• Task brief
Repeat the data that follows exactly, starting at the line with "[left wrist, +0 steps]" and ending at the line with "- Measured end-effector", and leave out every picture.

■ ■ ■

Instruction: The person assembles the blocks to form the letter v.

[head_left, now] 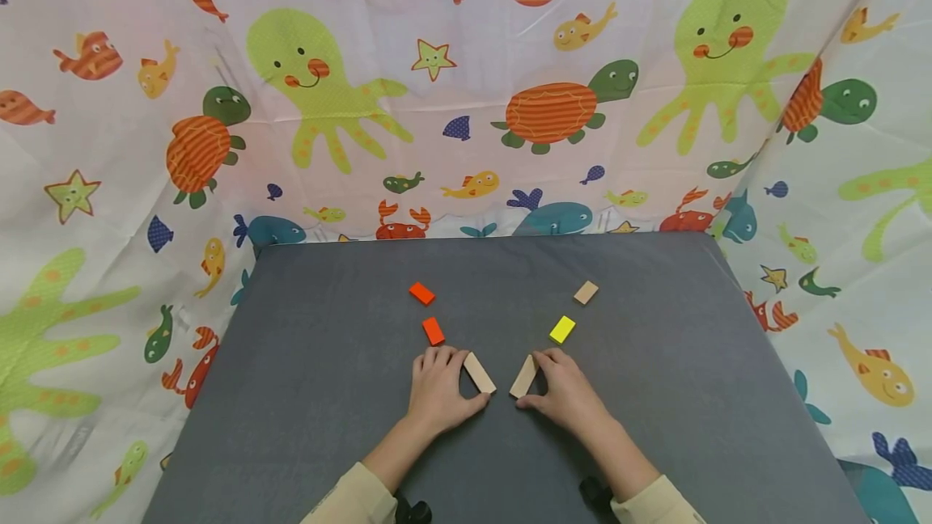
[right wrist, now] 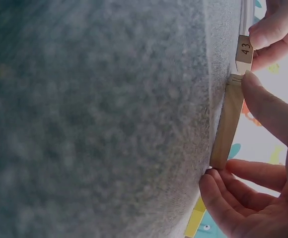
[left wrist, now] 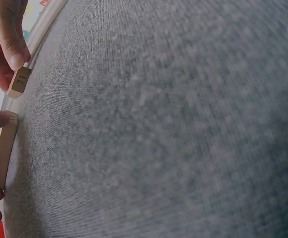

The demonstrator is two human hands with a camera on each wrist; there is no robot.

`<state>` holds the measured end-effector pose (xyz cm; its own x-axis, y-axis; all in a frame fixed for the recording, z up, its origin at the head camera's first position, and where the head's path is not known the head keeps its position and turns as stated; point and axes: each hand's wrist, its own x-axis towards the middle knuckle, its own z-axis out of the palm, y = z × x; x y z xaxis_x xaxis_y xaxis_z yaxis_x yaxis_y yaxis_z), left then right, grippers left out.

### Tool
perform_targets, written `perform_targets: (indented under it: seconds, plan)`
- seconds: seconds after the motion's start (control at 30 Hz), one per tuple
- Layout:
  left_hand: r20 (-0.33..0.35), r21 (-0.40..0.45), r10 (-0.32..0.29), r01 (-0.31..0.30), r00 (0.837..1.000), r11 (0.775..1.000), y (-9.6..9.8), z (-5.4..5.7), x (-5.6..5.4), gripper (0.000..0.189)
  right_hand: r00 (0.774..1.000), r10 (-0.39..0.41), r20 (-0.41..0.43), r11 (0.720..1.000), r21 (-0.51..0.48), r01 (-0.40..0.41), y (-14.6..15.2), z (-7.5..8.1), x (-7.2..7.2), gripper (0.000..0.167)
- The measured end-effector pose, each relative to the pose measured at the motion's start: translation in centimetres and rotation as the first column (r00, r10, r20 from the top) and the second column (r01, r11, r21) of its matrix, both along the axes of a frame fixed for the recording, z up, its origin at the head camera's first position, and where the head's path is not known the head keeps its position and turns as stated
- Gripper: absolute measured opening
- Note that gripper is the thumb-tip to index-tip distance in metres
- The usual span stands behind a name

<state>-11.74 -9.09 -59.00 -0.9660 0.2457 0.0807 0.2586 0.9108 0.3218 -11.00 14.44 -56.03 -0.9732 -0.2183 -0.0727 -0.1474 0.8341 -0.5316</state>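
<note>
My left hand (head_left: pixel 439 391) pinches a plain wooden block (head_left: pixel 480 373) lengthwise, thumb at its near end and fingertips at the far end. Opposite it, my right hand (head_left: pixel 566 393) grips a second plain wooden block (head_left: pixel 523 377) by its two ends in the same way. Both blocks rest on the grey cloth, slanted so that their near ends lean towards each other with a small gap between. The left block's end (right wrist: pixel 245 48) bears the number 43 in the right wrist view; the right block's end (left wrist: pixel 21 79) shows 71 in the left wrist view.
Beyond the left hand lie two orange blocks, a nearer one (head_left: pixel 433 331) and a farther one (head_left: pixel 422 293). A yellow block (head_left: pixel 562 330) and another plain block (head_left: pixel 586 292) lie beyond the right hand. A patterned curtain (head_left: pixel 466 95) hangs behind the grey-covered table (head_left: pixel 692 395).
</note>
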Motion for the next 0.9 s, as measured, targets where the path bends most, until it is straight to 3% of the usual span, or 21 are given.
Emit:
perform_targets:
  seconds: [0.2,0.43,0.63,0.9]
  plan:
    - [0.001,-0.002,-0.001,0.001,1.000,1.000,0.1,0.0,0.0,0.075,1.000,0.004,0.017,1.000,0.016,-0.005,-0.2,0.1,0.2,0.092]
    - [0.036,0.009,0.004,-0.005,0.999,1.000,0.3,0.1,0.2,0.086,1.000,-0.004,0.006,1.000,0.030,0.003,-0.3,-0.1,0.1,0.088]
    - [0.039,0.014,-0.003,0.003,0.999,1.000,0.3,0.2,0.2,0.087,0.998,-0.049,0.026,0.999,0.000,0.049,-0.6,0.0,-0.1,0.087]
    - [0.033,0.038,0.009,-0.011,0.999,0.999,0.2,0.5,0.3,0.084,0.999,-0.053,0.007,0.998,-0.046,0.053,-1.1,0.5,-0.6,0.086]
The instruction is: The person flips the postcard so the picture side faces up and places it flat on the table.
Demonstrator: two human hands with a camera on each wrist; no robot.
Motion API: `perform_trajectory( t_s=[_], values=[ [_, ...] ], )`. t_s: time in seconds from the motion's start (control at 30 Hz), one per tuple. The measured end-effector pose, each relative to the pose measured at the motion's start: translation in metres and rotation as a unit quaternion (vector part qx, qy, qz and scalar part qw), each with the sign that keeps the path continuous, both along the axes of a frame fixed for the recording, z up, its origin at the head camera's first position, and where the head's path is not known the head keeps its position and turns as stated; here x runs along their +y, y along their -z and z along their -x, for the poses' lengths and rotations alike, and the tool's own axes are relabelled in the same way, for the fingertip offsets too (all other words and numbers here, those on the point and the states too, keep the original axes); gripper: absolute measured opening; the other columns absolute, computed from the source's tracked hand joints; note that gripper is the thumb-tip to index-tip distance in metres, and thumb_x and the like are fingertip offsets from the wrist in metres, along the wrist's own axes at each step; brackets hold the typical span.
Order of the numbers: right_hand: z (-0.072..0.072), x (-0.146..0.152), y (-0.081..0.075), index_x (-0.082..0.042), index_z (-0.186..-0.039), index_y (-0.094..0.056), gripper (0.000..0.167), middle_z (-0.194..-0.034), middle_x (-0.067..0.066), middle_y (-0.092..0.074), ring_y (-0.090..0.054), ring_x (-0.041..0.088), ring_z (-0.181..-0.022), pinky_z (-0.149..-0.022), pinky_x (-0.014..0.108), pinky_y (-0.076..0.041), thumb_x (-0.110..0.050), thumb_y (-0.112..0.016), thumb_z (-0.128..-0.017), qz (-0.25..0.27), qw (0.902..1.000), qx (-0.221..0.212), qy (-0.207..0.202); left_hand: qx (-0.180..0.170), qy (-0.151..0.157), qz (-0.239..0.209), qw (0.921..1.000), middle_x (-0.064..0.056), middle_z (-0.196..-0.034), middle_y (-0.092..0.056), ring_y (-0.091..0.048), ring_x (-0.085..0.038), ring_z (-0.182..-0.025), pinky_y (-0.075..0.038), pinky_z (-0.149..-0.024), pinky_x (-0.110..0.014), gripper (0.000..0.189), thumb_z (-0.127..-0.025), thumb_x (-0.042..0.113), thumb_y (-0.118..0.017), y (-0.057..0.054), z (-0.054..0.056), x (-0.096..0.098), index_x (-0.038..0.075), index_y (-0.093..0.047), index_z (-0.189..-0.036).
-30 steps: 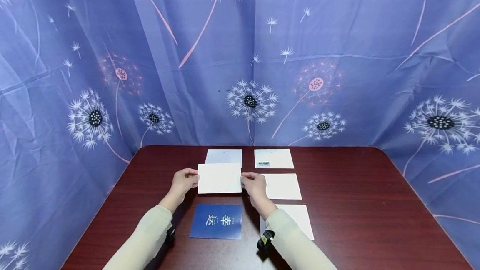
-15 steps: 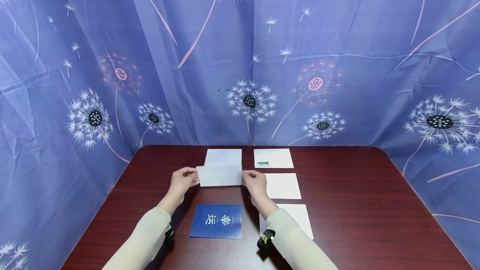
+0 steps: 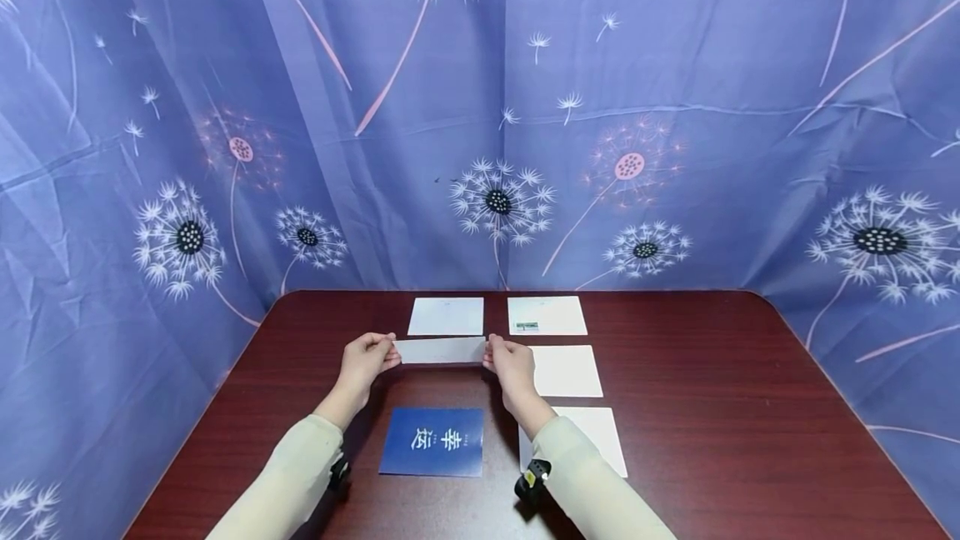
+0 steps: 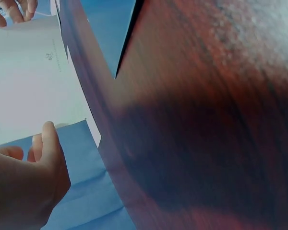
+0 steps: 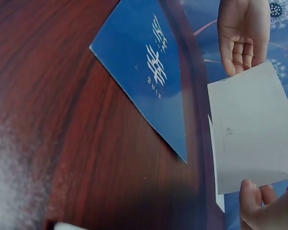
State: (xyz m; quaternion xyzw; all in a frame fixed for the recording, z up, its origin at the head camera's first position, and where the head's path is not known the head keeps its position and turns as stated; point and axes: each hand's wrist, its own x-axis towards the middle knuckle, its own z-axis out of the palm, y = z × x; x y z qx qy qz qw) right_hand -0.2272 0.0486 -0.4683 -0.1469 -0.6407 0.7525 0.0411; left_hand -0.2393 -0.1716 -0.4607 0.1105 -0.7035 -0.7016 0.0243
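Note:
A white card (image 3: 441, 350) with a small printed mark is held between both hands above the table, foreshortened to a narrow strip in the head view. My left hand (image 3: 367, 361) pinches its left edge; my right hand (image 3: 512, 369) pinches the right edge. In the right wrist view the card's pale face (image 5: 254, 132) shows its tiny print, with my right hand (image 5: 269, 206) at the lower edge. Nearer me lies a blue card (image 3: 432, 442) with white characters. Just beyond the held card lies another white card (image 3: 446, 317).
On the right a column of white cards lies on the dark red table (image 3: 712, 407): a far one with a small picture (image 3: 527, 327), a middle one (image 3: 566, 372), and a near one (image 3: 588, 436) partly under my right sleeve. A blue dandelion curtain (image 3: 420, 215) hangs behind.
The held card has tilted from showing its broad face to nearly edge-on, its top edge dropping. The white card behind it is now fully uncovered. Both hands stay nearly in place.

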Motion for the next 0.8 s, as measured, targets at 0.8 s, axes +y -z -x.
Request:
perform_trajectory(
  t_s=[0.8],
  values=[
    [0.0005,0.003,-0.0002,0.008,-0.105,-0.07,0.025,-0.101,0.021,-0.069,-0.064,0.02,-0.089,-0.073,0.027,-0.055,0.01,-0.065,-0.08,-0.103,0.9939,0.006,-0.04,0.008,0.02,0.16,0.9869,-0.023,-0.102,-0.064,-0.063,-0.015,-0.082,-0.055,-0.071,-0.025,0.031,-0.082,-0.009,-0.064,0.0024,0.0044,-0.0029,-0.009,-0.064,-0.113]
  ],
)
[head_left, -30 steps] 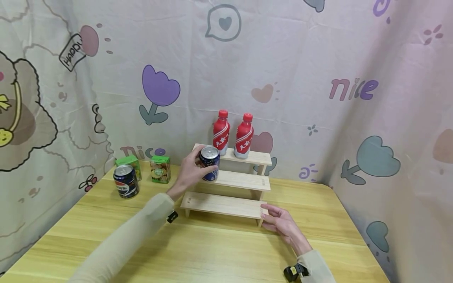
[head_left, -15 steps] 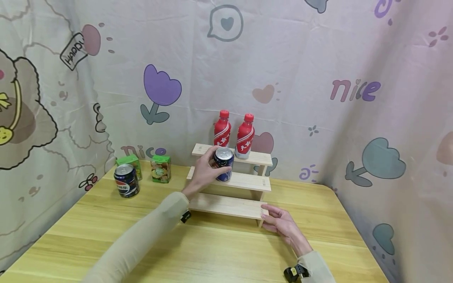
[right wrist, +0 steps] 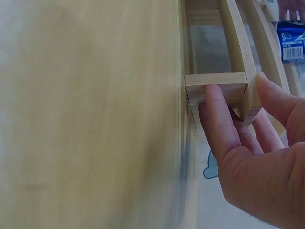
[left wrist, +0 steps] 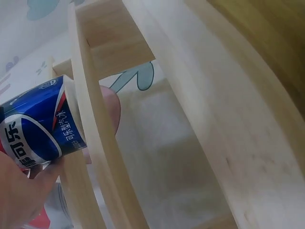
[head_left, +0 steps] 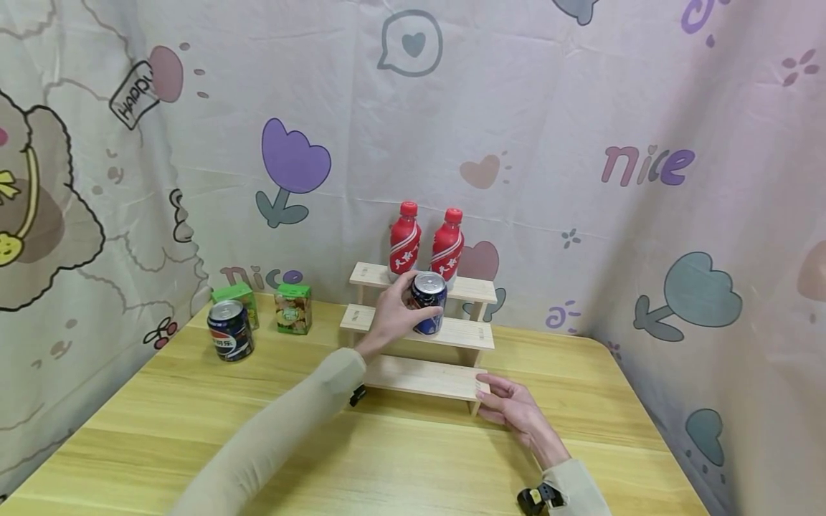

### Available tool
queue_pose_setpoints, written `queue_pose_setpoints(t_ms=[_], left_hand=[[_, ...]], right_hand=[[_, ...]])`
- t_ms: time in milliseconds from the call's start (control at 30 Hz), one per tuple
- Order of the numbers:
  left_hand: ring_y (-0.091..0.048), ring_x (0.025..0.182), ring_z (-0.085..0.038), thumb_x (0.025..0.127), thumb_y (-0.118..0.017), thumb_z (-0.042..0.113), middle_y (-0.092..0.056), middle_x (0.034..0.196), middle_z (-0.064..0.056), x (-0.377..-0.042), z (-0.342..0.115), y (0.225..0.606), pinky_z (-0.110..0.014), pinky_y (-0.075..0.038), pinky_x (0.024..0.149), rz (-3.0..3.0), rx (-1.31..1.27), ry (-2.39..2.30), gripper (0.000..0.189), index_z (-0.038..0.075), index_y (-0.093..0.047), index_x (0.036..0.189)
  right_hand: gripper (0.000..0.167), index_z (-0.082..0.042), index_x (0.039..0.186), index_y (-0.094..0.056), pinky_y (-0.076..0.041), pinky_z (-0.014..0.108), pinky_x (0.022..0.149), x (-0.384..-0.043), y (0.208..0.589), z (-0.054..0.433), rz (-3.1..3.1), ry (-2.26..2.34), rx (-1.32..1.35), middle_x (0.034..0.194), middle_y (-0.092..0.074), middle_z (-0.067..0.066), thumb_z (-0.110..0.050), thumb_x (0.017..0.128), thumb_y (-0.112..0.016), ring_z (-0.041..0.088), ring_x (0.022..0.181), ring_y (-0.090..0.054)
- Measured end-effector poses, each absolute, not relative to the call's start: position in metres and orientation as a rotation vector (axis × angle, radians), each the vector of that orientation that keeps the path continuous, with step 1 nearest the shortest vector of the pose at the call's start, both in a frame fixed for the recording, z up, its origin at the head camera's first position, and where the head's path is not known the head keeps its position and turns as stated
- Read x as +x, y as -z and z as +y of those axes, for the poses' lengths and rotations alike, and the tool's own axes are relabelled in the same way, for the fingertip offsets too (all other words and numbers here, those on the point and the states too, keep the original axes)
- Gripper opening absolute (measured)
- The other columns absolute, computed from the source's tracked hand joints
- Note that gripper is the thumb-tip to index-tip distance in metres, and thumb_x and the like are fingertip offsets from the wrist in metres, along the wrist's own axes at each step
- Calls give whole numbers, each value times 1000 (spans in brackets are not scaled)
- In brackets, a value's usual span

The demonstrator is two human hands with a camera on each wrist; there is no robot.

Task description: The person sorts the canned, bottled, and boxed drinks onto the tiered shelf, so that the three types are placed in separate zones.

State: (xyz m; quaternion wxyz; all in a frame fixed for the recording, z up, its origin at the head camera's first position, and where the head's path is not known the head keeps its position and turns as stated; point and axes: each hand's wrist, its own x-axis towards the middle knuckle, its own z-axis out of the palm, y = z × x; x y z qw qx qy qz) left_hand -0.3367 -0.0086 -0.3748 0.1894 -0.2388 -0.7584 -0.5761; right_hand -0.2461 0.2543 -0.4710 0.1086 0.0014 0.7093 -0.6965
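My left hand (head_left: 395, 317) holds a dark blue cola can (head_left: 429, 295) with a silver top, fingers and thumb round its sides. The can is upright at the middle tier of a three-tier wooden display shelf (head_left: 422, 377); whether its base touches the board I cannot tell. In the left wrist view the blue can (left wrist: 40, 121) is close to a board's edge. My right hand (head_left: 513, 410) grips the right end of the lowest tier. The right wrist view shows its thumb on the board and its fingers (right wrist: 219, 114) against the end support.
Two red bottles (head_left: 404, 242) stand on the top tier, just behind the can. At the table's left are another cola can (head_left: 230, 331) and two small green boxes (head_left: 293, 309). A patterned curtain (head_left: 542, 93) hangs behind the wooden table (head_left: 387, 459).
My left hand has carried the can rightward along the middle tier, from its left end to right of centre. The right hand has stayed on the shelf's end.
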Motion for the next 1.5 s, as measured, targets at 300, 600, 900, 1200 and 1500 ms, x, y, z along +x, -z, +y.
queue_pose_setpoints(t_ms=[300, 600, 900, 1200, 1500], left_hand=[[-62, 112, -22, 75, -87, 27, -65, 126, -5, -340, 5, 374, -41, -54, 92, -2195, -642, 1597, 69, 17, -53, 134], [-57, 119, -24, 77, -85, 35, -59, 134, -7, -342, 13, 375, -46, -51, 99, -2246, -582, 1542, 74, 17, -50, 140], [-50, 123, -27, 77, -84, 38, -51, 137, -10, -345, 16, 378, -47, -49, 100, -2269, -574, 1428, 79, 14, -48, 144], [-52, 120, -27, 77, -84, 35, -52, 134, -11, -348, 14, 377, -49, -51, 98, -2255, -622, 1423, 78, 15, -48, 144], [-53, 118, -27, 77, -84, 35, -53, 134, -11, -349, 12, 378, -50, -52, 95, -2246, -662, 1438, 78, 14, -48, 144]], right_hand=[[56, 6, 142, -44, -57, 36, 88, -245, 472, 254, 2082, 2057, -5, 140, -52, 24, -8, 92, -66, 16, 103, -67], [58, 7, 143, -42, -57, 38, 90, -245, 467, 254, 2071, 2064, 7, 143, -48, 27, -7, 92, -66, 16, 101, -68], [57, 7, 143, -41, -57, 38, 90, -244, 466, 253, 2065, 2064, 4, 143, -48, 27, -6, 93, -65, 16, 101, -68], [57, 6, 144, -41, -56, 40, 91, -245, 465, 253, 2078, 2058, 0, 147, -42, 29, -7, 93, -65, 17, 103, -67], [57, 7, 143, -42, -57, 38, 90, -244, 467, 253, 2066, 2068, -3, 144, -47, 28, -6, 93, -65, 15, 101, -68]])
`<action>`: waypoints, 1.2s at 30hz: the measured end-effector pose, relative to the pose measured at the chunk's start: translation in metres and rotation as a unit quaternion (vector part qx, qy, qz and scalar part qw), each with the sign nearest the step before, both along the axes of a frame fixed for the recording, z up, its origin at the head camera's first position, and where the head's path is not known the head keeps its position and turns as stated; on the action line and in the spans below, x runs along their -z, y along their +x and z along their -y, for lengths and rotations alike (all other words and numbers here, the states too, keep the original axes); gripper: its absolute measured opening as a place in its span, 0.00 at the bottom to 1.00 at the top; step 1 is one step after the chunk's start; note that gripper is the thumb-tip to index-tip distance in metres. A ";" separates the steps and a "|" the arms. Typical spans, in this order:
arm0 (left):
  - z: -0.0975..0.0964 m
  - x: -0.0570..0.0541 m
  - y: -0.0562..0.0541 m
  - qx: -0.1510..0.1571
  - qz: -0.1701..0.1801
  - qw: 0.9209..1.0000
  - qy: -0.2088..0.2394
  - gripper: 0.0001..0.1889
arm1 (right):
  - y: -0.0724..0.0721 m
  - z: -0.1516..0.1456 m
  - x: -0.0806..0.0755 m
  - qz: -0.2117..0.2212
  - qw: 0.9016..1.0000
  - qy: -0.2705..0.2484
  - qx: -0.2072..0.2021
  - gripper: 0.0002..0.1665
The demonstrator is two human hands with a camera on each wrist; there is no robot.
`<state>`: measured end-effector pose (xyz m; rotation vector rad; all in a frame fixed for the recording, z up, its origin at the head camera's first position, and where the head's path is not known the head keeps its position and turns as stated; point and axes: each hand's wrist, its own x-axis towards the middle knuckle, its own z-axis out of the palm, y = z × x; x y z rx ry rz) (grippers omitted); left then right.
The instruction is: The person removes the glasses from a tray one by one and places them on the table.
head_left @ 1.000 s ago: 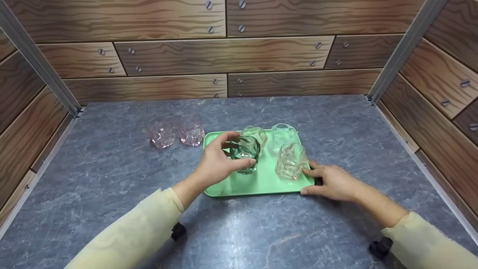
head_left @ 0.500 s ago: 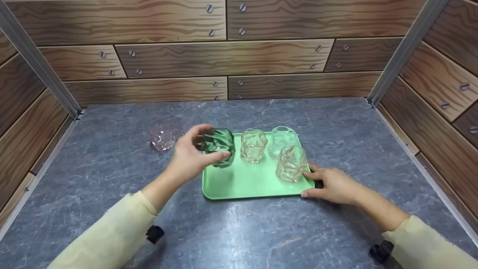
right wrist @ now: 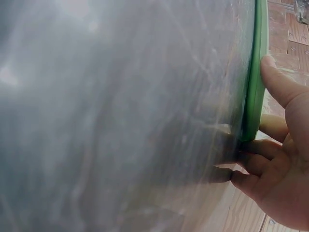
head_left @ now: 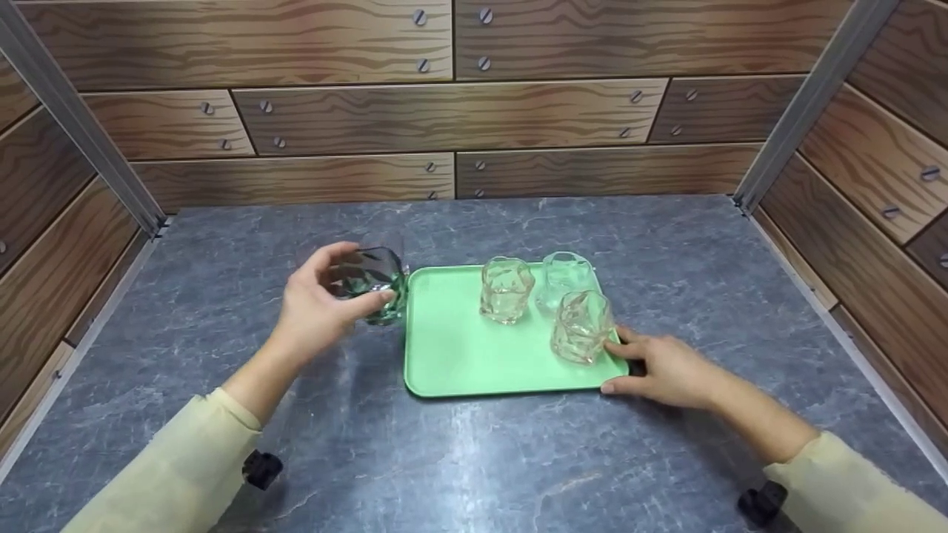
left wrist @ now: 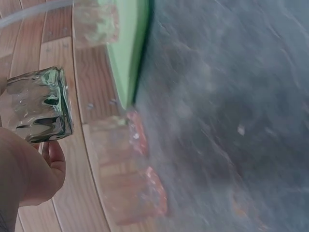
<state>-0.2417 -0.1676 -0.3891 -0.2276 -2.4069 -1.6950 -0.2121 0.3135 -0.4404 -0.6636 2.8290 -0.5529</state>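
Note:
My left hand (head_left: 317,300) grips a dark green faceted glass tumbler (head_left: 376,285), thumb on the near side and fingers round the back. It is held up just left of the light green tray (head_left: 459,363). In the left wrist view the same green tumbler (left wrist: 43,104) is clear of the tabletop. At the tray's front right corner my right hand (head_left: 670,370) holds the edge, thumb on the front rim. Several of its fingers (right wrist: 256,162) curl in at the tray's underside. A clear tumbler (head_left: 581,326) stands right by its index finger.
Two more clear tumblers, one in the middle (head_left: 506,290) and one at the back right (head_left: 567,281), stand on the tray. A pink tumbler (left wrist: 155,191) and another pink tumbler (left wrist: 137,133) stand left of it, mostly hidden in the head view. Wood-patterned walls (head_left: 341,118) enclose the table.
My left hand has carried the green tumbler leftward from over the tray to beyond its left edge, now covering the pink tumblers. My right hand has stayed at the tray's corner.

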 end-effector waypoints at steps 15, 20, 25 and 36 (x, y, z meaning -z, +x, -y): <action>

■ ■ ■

• Exercise response
[left wrist, +0 steps] 
[head_left, +0 steps] 

### Available tool
queue_pose_setpoints, written `queue_pose_setpoints(t_ms=[_], left_hand=[[_, ...]], right_hand=[[_, ...]])`
- t_ms: time in milliseconds from the call's start (control at 30 Hz), one per tuple
- Order of the numbers:
  left_hand: ring_y (-0.091..0.048), ring_x (0.025..0.182), ring_z (-0.085..0.038), thumb_x (0.025..0.127), thumb_y (-0.118..0.017), thumb_z (-0.042..0.113), middle_y (-0.092..0.056), middle_x (0.034..0.196), middle_z (-0.064..0.056), x (-0.377..-0.042), z (-0.342..0.115), y (0.225..0.606), pinky_z (-0.110..0.014), pinky_y (-0.075..0.038), pinky_x (0.024..0.149), rz (-3.0..3.0), rx (-1.31..1.27), ry (-2.39..2.30), gripper (0.000..0.189), index_z (-0.038..0.075), index_y (-0.093..0.047), index_x (0.036..0.189)
  right_hand: gripper (0.000..0.167), index_z (-0.082..0.042), index_x (0.039..0.186), index_y (-0.094..0.056), pinky_y (-0.076..0.041), pinky_z (-0.014..0.108), pinky_x (0.022..0.149), x (-0.384..-0.043), y (0.208..0.589), z (-0.054..0.433), rz (-3.1..3.1), ry (-2.26..2.34), rx (-1.32..1.35), middle_x (0.034..0.194), middle_y (-0.092..0.074), middle_z (-0.067..0.066), thumb_z (-0.110..0.050), thumb_x (0.017..0.128), thumb_y (-0.112..0.016), ring_z (-0.041..0.088), ring_x (0.022..0.181), ring_y (-0.090..0.054)
- Measured end-effector poses, each absolute, not relative to the call's start: position in metres and orientation as a rotation vector (axis × angle, radians), each the vector of that orientation that keeps the path continuous, with step 1 nearest the shortest vector of the pose at the call's start, both in a frame fixed for the recording, z up, its origin at the head camera's first position, and where the head's path is not known the head keeps its position and turns as stated

No further work remains on this exercise.